Opinion
1042.
05-03-2016
Michael F. Dailey, Bronx, for appellant. Aleza Ross, Patchogue, for respondent. Carol L. Kahn, New York, attorney for the child.
Michael F. Dailey, Bronx, for appellant.
Aleza Ross, Patchogue, for respondent.
Carol L. Kahn, New York, attorney for the child.
MAZZARELLI, J.P., FRIEDMAN, ANDRIAS, MOSKOWITZ, KAHN, JJ.
Opinion Order, Family Court, New York County (Stewart H. Weinstein, J.), entered on or about August 15, 2014, which, upon a finding that respondent had committed the family offenses of attempted assault in the third degree and disorderly conduct, directed her to, among other things, stay away from petitioner for a period of two years, unanimously affirmed, without costs.
Family Court properly determined that it had subject matter jurisdiction in this family offense proceeding, based on the intimate, familial relationship between the parties (see Family Ct. Act § 812[1][e] ). Petitioner is the foster mother of respondent's child and the sister of the child's father, and the parties had frequent communication and interaction over the years.
A fair preponderance of the evidence established that respondent had committed the family offenses of attempted assault in the third degree and disorderly conduct (Family Ct. Act §§ 812[1] ; 832; see Penal Law §§ 110.00/120.00 [1], [2]; 240.20). Petitioner testified that respondent lunged at her and threw a punch in her direction from less than a foot away during a supervised visitation with the child, and that respondent called and threatened petitioner the following day.
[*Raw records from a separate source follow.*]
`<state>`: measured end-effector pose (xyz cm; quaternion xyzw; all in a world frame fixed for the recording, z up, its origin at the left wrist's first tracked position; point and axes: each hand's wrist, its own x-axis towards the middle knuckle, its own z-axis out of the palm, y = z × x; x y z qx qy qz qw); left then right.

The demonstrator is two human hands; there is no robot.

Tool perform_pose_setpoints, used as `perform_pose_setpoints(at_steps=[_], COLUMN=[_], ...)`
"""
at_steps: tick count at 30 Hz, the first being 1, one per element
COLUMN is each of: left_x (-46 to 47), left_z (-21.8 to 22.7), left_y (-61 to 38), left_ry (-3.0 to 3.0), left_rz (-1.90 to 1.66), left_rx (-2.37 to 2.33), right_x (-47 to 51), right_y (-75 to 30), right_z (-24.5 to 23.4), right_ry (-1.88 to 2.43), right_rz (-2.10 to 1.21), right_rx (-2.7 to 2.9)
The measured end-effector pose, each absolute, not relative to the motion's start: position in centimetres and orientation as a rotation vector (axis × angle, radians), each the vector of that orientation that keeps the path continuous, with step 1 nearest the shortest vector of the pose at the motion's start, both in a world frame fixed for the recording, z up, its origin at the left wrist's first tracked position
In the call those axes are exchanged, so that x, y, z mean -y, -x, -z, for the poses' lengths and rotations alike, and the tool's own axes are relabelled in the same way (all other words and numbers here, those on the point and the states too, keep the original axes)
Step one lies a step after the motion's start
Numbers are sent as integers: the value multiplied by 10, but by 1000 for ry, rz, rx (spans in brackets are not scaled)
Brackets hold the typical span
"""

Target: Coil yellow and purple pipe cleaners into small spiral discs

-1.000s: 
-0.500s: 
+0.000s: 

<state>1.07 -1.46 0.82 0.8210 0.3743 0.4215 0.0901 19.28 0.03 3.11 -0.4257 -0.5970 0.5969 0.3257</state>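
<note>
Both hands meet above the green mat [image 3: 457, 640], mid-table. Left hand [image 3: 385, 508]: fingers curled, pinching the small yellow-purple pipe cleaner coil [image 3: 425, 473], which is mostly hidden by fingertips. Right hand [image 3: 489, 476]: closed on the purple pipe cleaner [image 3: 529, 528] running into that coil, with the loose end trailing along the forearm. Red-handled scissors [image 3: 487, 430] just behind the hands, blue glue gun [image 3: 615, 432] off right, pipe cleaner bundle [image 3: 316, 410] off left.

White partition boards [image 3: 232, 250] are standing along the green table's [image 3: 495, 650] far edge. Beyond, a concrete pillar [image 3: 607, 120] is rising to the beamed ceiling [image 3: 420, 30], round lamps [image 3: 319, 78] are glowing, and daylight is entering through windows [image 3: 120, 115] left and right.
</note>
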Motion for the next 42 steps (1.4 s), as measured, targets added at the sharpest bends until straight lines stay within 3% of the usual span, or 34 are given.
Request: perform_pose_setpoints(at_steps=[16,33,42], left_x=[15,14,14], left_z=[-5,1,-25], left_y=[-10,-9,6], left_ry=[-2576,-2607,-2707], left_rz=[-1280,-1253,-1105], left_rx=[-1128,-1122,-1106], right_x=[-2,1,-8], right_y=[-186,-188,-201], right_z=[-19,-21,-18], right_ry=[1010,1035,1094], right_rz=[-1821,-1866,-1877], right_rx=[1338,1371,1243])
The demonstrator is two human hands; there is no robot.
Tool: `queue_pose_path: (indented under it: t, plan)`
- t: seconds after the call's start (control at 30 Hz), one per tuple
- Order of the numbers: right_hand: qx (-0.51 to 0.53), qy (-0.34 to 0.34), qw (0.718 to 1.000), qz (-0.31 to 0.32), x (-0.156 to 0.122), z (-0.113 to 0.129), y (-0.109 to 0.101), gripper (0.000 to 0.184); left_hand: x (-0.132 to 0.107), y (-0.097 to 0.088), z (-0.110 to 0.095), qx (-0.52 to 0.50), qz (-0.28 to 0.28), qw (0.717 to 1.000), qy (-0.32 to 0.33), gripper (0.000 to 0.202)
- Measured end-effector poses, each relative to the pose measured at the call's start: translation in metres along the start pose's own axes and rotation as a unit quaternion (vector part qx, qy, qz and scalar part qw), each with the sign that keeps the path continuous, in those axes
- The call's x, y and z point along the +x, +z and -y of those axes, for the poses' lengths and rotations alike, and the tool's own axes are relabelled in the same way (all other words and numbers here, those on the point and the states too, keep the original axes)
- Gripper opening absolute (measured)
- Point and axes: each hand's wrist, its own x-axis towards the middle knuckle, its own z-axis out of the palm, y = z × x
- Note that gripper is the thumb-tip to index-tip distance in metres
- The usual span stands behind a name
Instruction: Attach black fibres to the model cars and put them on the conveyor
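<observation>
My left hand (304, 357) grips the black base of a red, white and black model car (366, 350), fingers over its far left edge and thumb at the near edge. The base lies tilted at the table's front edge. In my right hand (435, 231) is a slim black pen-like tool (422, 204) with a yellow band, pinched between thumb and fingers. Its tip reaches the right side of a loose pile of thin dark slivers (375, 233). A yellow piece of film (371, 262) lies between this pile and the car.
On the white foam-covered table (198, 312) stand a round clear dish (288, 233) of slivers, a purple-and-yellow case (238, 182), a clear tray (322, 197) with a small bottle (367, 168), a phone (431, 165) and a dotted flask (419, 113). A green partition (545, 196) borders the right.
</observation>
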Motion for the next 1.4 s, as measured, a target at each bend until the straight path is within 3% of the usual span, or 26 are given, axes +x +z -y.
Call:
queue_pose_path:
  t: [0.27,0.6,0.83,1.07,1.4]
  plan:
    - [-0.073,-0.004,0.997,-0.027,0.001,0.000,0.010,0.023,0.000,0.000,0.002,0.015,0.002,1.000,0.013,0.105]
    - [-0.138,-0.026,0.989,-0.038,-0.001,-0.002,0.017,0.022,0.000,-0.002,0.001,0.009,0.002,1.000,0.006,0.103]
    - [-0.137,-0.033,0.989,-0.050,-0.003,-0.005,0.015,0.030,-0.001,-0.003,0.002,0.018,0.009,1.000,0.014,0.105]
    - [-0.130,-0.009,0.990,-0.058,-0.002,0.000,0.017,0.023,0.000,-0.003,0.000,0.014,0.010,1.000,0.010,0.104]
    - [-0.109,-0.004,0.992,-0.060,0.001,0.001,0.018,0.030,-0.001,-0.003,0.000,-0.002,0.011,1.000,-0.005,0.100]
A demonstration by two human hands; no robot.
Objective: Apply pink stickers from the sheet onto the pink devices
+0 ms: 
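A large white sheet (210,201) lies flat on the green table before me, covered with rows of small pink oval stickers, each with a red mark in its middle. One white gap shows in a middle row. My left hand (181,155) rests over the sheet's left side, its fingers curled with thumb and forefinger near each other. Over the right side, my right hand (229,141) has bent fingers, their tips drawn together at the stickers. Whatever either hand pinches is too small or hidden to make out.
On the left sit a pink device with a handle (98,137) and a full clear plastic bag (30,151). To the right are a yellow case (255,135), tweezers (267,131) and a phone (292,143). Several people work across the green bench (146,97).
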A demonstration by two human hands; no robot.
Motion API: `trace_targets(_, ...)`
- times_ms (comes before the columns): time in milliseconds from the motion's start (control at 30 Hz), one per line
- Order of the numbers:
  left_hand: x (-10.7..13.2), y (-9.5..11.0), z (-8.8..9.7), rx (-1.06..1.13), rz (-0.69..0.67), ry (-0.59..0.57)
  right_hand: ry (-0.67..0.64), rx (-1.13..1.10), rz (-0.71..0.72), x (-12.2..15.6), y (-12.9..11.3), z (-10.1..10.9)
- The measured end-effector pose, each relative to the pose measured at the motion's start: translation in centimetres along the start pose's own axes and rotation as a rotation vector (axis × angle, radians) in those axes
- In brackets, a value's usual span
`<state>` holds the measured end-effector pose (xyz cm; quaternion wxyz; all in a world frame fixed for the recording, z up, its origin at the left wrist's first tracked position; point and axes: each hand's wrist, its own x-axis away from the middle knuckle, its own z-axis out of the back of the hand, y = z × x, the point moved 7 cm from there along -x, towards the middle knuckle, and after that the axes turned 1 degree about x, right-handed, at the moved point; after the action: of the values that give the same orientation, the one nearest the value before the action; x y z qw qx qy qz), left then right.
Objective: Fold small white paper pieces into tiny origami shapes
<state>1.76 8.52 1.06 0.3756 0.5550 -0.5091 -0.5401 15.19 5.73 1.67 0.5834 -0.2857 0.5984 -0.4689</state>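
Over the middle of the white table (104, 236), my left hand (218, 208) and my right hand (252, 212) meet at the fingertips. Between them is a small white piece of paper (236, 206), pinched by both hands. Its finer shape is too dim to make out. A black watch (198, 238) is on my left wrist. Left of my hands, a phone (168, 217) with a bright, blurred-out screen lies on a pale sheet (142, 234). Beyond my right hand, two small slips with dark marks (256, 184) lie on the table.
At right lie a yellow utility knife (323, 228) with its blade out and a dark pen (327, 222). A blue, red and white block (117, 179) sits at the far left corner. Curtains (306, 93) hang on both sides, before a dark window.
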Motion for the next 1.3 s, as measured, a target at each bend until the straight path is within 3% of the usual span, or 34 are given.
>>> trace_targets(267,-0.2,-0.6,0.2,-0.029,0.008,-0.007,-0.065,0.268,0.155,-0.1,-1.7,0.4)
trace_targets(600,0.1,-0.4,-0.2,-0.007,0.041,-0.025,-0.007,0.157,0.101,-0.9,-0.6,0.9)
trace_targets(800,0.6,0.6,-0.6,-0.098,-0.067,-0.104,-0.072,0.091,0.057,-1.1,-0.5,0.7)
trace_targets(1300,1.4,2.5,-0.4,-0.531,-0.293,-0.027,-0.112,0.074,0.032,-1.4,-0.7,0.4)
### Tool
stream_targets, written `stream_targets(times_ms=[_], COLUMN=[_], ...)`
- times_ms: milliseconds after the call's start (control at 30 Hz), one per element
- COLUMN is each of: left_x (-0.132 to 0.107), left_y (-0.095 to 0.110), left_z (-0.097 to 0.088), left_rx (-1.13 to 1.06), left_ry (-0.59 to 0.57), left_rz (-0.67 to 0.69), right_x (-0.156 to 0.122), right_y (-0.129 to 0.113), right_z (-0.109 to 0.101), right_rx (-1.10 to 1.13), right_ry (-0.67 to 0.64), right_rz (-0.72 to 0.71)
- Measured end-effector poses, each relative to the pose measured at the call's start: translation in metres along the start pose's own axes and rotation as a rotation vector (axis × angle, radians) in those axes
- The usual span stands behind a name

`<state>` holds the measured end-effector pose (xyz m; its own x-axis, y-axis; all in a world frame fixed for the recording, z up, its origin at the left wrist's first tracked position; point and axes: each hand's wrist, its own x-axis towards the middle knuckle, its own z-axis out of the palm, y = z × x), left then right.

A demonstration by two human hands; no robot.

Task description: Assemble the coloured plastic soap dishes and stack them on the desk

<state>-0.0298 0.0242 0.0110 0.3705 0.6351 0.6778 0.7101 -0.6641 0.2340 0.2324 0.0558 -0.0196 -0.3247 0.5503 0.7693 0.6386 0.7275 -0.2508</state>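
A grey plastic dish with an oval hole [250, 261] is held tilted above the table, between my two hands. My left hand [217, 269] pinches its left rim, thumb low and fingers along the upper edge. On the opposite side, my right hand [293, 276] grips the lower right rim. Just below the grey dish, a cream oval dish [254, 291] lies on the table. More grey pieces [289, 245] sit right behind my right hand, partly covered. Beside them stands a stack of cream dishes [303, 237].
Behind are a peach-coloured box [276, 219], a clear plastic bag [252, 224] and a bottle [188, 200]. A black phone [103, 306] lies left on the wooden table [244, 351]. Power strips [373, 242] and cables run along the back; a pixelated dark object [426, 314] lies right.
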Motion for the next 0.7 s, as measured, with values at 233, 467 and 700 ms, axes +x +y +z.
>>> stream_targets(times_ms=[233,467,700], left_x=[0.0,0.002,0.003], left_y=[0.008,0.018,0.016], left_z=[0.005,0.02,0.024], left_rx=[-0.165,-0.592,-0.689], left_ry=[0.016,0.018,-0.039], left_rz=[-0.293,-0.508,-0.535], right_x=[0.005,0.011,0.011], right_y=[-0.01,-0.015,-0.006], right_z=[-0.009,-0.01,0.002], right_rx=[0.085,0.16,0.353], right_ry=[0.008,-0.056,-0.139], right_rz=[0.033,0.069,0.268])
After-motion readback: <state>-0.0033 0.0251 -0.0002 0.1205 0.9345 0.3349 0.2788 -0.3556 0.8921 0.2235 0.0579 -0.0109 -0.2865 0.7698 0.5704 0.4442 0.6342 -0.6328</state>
Although respondent denied that she intended to hit petitioner during the visitation, she admitted that she was angry at petitioner, that they directed obscene language at each other, and that she was escorted from the premises by the police. Family Court credited petitioner's testimony over respondent's, and its credibility determination is entitled to deference (see Matter of Marcela H–A. v. Azouhouni A., 132 A.D.3d 566, 567, 17 N.Y.S.3d 869 [1st Dept.2015] ).